One thing Temasek is not worried about is China’s banks, in which the fund invested USD$20bn last year. Chia Song Hwee, head of Temasek’s investment group, says that while there are some risks in the financial system, there is “sufficient liquidity” and the oan-to-deposit ratios of the banks in which Temasek is an investor “have a buffer to cushion any negative situation”.

Bloomberg reports that Temasek sees the current situation in China’s banks as an opportunity to build on the fund’s portfolio.

Starting to pay off

The hefty cost-to-income ratio of private banks in Asia – with some saying it is around 80% – requires strong nerves and a long-term view. But now it looks like the expansion strategy into Asia to target the growing pool of rich Chinese is paying off. Wealthy Chinese, says the Wall Street Journal, are demanding customers for private banks because they want big returns and small fees, and this has squeezed banks’ profit margins. But McKinsey Consulting says this may be changing.

Profit margins at private banks rose six percentage points to 17% in 2012, although they are still well below their Western European counterparts who enjoy margins of 23%.

Unintended consequences

China’s central bank’s tough stance on lenders in the country has not had the desired effect, which was to stamp out underground lenders – or so-called shadow banking.
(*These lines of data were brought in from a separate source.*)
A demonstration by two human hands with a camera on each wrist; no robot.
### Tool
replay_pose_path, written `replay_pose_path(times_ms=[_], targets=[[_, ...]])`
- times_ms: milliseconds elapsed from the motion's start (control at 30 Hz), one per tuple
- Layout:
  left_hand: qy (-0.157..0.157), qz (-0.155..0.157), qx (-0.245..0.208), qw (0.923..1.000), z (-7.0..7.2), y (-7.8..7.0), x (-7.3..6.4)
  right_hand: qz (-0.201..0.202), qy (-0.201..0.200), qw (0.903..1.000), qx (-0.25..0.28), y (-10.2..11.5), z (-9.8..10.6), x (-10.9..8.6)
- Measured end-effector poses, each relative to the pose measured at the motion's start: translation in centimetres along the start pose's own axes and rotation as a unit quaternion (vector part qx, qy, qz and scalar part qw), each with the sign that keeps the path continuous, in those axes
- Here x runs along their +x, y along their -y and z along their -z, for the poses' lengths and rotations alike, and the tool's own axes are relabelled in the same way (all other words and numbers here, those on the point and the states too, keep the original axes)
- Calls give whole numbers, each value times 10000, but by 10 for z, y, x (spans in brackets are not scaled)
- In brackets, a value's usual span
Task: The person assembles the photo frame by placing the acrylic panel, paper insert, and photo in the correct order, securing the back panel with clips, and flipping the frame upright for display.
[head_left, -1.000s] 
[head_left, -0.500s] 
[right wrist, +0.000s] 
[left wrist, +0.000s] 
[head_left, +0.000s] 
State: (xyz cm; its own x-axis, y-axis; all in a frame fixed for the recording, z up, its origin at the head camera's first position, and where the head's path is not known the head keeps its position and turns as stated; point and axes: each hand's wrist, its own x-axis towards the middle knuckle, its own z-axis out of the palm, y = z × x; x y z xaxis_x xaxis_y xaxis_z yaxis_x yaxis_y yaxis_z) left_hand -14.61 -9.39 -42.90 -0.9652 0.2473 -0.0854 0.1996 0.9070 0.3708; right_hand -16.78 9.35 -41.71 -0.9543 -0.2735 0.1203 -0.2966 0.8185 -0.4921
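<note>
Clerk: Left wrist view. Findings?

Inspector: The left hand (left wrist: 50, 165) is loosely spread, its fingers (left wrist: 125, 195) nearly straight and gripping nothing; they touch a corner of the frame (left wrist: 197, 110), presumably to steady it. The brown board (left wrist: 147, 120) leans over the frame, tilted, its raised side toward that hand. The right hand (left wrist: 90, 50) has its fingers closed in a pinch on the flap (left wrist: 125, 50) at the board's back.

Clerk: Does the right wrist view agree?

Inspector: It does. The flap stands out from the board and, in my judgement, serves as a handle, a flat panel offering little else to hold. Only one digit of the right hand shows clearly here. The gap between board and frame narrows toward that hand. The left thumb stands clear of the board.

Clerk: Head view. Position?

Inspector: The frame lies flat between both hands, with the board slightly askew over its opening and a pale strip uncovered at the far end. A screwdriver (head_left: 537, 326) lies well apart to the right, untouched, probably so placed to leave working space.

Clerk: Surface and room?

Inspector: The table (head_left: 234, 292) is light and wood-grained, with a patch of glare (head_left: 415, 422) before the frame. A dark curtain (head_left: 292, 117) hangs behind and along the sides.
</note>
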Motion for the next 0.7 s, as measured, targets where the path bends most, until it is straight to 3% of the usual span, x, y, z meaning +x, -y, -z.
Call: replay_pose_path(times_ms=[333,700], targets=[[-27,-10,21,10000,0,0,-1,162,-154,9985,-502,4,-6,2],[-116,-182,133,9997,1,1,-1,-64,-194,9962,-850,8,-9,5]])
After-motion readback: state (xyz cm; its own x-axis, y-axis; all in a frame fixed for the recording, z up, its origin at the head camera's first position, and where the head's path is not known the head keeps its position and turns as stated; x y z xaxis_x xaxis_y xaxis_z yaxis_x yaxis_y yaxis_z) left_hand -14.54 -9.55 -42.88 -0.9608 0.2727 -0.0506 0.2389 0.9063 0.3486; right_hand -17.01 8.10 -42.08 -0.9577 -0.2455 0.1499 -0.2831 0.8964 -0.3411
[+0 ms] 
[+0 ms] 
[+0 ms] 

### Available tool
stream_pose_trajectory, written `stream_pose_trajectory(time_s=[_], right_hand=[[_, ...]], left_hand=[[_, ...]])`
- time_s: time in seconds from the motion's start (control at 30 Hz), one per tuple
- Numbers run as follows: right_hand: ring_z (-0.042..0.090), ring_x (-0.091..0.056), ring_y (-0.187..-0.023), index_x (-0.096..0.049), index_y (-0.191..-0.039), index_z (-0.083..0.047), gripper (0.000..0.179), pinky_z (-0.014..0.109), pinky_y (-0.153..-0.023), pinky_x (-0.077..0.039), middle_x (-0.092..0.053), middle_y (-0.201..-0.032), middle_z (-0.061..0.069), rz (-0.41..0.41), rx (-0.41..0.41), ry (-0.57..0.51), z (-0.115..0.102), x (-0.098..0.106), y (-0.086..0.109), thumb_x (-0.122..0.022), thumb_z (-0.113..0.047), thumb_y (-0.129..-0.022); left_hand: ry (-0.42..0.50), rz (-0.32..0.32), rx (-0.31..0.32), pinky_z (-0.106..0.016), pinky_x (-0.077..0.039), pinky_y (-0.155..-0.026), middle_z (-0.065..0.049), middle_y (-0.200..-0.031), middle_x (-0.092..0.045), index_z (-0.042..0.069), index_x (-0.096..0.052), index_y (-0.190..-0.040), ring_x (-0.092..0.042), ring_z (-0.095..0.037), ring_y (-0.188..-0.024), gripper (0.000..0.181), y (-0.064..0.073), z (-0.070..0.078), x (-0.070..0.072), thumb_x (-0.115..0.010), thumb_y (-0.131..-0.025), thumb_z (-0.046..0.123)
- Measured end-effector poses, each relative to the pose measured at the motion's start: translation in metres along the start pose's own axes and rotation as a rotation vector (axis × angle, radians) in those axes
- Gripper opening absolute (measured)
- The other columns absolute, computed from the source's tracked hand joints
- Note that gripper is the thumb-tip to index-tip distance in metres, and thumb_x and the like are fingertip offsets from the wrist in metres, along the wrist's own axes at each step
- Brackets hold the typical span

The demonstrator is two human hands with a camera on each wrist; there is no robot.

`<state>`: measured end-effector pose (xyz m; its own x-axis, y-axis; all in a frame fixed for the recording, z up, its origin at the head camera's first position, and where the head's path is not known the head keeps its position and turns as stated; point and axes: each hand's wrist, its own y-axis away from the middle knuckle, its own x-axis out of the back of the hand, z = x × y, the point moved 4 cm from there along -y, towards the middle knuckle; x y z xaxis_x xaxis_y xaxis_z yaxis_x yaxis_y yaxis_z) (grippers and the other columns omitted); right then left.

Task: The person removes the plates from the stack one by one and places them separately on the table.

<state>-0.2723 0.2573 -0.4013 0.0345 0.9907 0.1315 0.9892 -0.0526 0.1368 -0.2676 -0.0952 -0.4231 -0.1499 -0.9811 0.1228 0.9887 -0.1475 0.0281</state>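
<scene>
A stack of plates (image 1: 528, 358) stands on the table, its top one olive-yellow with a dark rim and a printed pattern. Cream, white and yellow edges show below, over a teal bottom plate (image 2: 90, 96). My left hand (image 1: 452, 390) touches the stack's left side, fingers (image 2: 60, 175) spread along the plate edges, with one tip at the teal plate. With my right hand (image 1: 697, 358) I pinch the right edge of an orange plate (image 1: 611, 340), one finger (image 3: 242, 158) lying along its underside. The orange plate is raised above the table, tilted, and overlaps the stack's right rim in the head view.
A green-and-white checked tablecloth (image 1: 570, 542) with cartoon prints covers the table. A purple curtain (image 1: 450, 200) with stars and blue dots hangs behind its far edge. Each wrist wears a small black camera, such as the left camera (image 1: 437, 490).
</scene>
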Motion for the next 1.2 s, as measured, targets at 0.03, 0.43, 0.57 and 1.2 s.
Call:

Bloomberg quotes new figures from Chengdu-based Benefit Wealth that reported that a record 1137 investment plans were sold by about 70 banks in the last two weeks, almost 50% more than the similar period ended June 14.

Good news for German yuan traders

Frankfurt is vying to become Europe top trading hub for China’s currency, the renminbi (RMB), with the European Central Bank set to sign a USD$130 billion currency swap agreement with the People’s Bank of China. Asian Banking and Finance says 10% of Sino-German trade is handled in RMB.. If the agreement goes through it will dwarf the US$33 billion agreement recently signed by the Bank of England and the PBOC.

People Moves

BNP Paribas has hired Yung Tan from Standard Chartered to head up North Asia high-yield capital markets.

Didn’t see that coming?

Chan Chun-chuen, the geomancer and lover of late Hong Kong property tycoon Nina Wang, has been convicted of forging a 2006 will that made him the sole beneficiary of her $10.7 billion fortune. Geomancy is form of divination, and practitioners claim it gives them a supernatural ability to predict the future. Bloomberg reports that Chan lost a five-year legal battle for Wang fortune in 2011 when the will in his favour was declared a forgery. The estate was awarded to Wang’s charity foundation.